## ASSIGNED TASK
Filter the entries below, keeping only lines with the word "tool".

## Items from a dataset
· · ·

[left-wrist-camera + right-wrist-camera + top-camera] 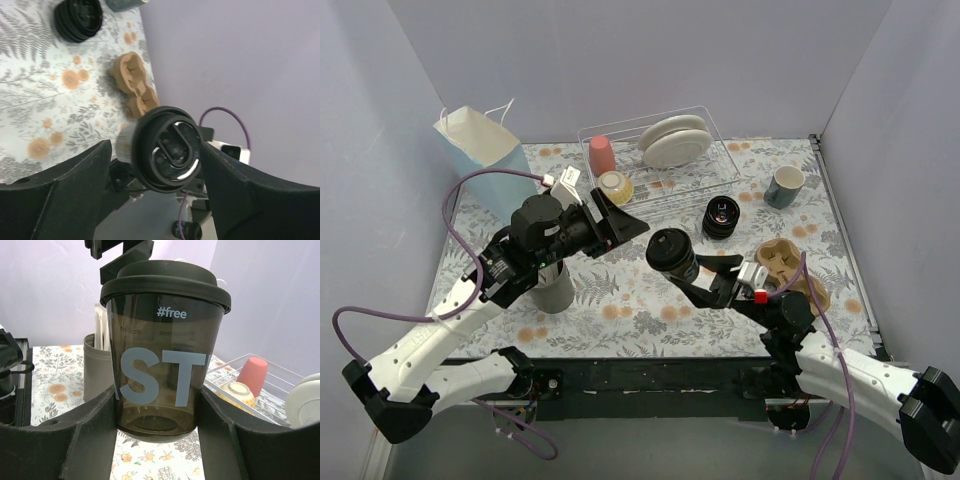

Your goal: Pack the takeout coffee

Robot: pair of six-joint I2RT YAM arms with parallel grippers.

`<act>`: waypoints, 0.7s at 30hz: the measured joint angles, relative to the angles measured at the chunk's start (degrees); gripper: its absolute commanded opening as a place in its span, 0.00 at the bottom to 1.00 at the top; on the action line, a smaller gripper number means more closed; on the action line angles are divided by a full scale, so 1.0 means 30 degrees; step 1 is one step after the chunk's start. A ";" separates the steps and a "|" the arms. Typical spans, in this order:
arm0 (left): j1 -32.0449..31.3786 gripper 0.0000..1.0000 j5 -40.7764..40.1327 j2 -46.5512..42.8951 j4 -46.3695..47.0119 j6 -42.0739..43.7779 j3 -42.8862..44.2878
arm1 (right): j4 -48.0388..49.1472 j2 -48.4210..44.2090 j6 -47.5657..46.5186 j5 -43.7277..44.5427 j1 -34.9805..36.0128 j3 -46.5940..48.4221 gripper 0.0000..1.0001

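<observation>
One small black disposable cup [680, 268] with a round plastic lid [666, 245] hangs over the counter [620, 300], seen from above. Left wrist: left fingers [65, 185] spread beside the lid. Right wrist: right fingers [85, 430] pinch its body. Likely a handover; left must close before right releases.

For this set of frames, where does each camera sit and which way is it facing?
Top external: above and behind the bases, looking down on the table; both arms show, with the left pincer and right pincer.
Left wrist: on the left arm, facing the lidded black cup lid-on, with the cup carrier beyond; its own fingers show at the bottom.
Right wrist: on the right arm, facing that cup's side and the grey utensil cup; its own fingers clamp the cup.
Shared: all three views show the lidded black cup.
</observation>
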 measured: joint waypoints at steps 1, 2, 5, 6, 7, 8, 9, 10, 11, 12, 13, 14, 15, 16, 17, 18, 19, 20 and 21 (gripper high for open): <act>0.0000 0.66 0.0423 -0.0007 0.0437 -0.0138 -0.0109 | 0.0051 0.0066 0.0007 -0.0051 0.0000 -0.0007 0.58; 0.0000 0.64 0.0729 -0.0007 0.0743 -0.0219 -0.0182 | 0.0160 0.0080 0.0015 -0.0102 0.0000 -0.0007 0.57; 0.0000 0.62 0.1603 0.0051 0.1413 -0.0124 -0.0313 | 0.0699 0.0036 0.0022 -0.0204 0.0000 -0.0015 0.57; 0.0000 0.61 0.1829 0.0117 0.1610 0.0036 -0.0321 | 0.0809 0.0022 0.0029 -0.0299 0.0000 -0.0015 0.57; 0.0000 0.61 0.1974 0.0182 0.1734 0.0211 -0.0321 | 0.0867 0.0015 0.0022 -0.0372 0.0000 -0.0015 0.56; 0.0000 0.61 0.2149 0.0277 0.1836 0.0590 -0.0321 | 0.0882 0.0000 0.0029 -0.0488 0.0000 -0.0015 0.56; 0.0000 0.61 0.2295 0.0379 0.1916 0.0991 -0.0321 | 0.0874 0.0000 0.0029 -0.0590 0.0000 -0.0015 0.56; 0.0000 0.60 0.2390 0.0495 0.1989 0.1399 -0.0321 | 0.0874 0.0000 0.0036 -0.0670 0.0000 -0.0015 0.56; 0.0000 0.59 0.2463 0.0634 0.2011 0.1858 -0.0313 | 0.0867 0.0000 0.0051 -0.0801 0.0000 -0.0015 0.56; 0.0000 0.57 0.2528 0.0758 0.2025 0.2273 -0.0306 | 0.0867 0.0007 0.0066 -0.0940 0.0000 -0.0015 0.56; 0.0000 0.56 0.2623 0.0925 0.2033 0.2761 -0.0284 | 0.0867 0.0007 0.0080 -0.1035 0.0000 -0.0015 0.55; 0.0000 0.54 0.2732 0.1064 0.2047 0.3104 -0.0270 | 0.0867 0.0022 0.0102 -0.1129 0.0000 -0.0015 0.55; 0.0000 0.51 0.2834 0.1231 0.2069 0.3497 -0.0240 | 0.0867 0.0029 0.0138 -0.1224 0.0000 -0.0015 0.55; 0.0000 0.49 0.2943 0.1421 0.2091 0.3854 -0.0197 | 0.0867 0.0058 0.0153 -0.1333 0.0000 -0.0015 0.55; 0.0000 0.47 0.3096 0.1610 0.2098 0.4182 -0.0146 | 0.0867 0.0087 0.0175 -0.1406 0.0000 -0.0015 0.55; 0.0000 0.45 0.3308 0.1763 0.2157 0.4495 -0.0109 | 0.0831 0.0138 0.0204 -0.1421 -0.0007 -0.0015 0.55; 0.0000 0.40 0.3497 0.1887 0.2164 0.4830 -0.0044 | 0.0787 0.0226 0.0233 -0.1435 -0.0015 -0.0015 0.54; 0.0000 0.38 0.3650 0.1960 0.2164 0.5049 -0.0022 | 0.0787 0.0284 0.0248 -0.1457 -0.0015 -0.0015 0.54; 0.0000 0.35 0.3759 0.1982 0.2171 0.5195 -0.0022 | 0.0758 0.0299 0.0284 -0.1464 -0.0015 -0.0015 0.54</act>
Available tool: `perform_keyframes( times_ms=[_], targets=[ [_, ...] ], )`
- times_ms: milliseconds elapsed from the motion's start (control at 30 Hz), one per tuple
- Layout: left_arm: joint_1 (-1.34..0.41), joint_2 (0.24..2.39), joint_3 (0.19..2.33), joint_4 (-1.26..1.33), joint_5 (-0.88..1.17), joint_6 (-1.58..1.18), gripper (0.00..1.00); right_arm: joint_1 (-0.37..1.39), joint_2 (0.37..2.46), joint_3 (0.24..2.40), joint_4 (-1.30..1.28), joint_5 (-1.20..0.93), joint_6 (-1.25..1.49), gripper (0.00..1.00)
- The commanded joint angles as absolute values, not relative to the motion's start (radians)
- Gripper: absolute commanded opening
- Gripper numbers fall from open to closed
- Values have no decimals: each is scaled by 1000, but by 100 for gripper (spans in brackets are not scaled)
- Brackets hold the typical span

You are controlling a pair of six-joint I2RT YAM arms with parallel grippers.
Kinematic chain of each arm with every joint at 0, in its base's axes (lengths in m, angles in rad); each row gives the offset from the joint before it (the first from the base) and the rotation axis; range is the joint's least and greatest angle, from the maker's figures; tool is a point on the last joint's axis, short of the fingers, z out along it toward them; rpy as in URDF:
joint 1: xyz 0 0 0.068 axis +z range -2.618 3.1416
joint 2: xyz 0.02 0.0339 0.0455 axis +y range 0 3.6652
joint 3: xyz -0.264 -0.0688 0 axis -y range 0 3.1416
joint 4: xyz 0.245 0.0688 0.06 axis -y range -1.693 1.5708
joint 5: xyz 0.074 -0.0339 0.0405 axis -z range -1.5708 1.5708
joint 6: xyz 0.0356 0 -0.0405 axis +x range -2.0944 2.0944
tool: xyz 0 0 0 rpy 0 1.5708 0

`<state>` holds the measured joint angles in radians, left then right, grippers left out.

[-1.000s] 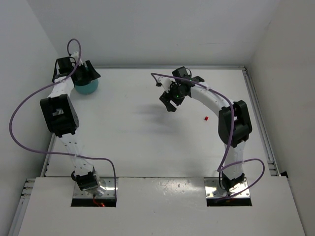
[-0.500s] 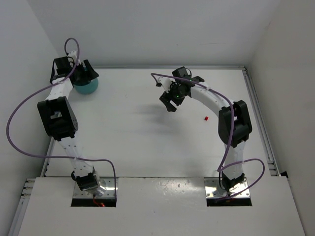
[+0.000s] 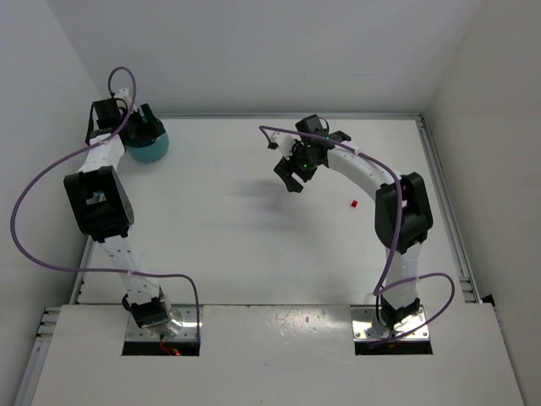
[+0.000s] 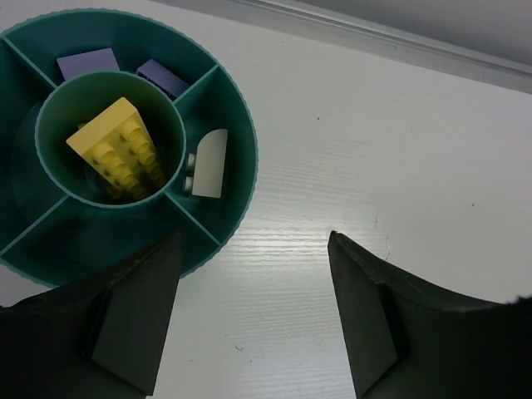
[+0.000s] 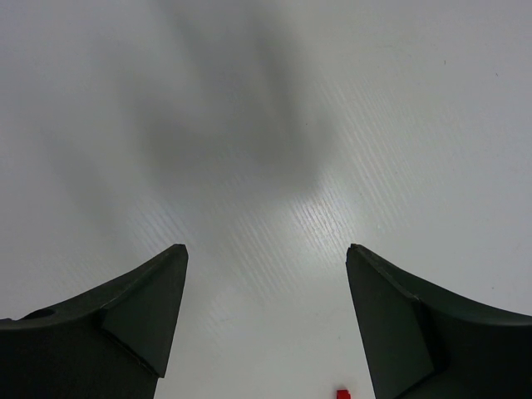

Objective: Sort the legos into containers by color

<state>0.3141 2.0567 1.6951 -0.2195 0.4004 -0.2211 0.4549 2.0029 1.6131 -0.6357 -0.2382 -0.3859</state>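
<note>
The round teal bowl stands at the table's far left corner. In the left wrist view the bowl holds a yellow brick in its middle cup, two purple-blue bricks in the top compartment and a white brick in the right one. My left gripper is open and empty, just beside the bowl's rim; from above it hovers over the bowl. My right gripper is open and empty above mid-table. A tiny red brick lies to its right, also at the bottom of the right wrist view.
White walls close the table at the back and both sides. A raised rail runs along the right edge. A purple cable loops off the left arm.
My left gripper has drawn slightly back toward the far left corner over the bowl. The right arm has not moved.
</note>
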Motion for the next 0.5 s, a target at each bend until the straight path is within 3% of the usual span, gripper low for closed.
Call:
perform_keyframes(
  times_ms=[0,467],
  targets=[
    [314,2040,1712,-198,390,-213,76,460,1942,1614,-618,-238,-393,77],
    [285,2097,1741,-207,380,-213,76,460,1942,1614,-618,-229,-402,77]
  ],
)
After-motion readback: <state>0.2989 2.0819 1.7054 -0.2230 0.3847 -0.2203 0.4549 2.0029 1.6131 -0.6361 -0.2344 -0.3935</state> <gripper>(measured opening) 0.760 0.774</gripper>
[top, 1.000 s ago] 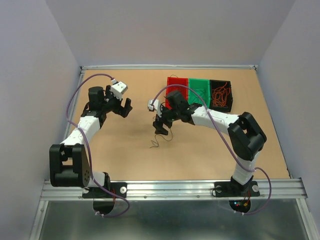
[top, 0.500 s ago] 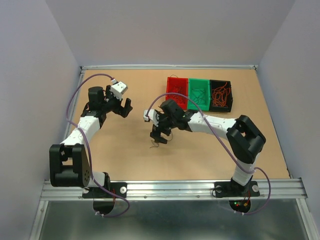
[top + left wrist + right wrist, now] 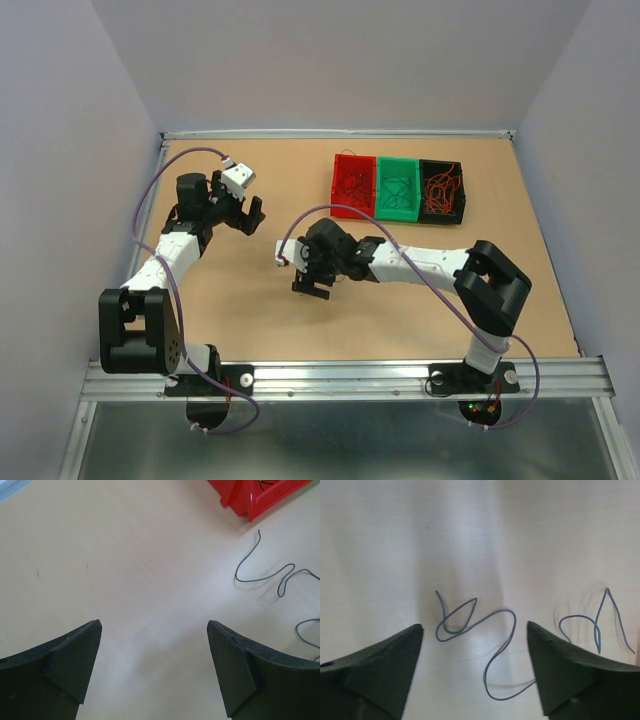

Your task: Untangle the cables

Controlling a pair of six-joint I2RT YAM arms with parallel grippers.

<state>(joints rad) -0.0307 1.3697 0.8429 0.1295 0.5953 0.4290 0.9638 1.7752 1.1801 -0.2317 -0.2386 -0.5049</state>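
Grey cable (image 3: 502,610) lies between the parted fingers of the right gripper (image 3: 474,626).

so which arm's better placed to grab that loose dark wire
Right arm: its open jaws hang over the wire, which lies between them in the wrist view. The left arm sits off to the side, apart from it.

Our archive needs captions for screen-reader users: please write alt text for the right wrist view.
The right gripper hangs open over a pale table, with a thin dark wire lying in loose curls between its two black fingers. A second curl of wire lies off to one side, outside the fingers.
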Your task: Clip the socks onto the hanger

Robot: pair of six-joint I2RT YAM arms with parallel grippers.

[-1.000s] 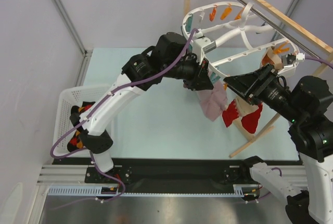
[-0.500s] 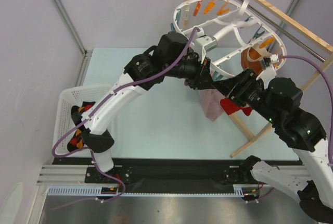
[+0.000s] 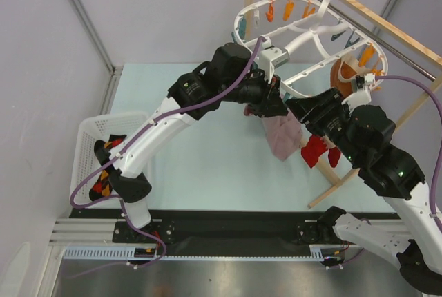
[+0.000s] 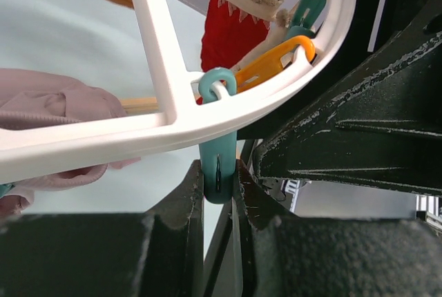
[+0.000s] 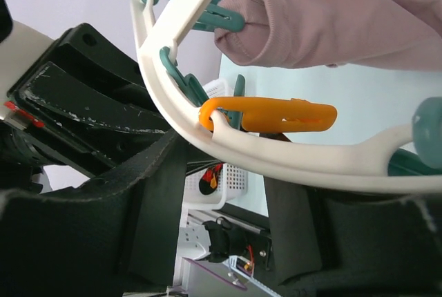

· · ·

## ANSWER BOX
Available tool: `perform_keyframes( times_ms=[_], targets=[ [_, ...] ], )`
Kinematic chain of each arm with every joint at 0, in its base's axes (lengths in m, angles in rad); each row gives the offset from the joint before it (the first from the base) and the rotation axis; range is the joint's least and greatest angle, from the maker's figures; tool is a point on the last joint's axis, short of the fingers, z out along it toward them; rpy as in URDF:
tool: xyz 0 0 0 rpy 0 1.5708 0

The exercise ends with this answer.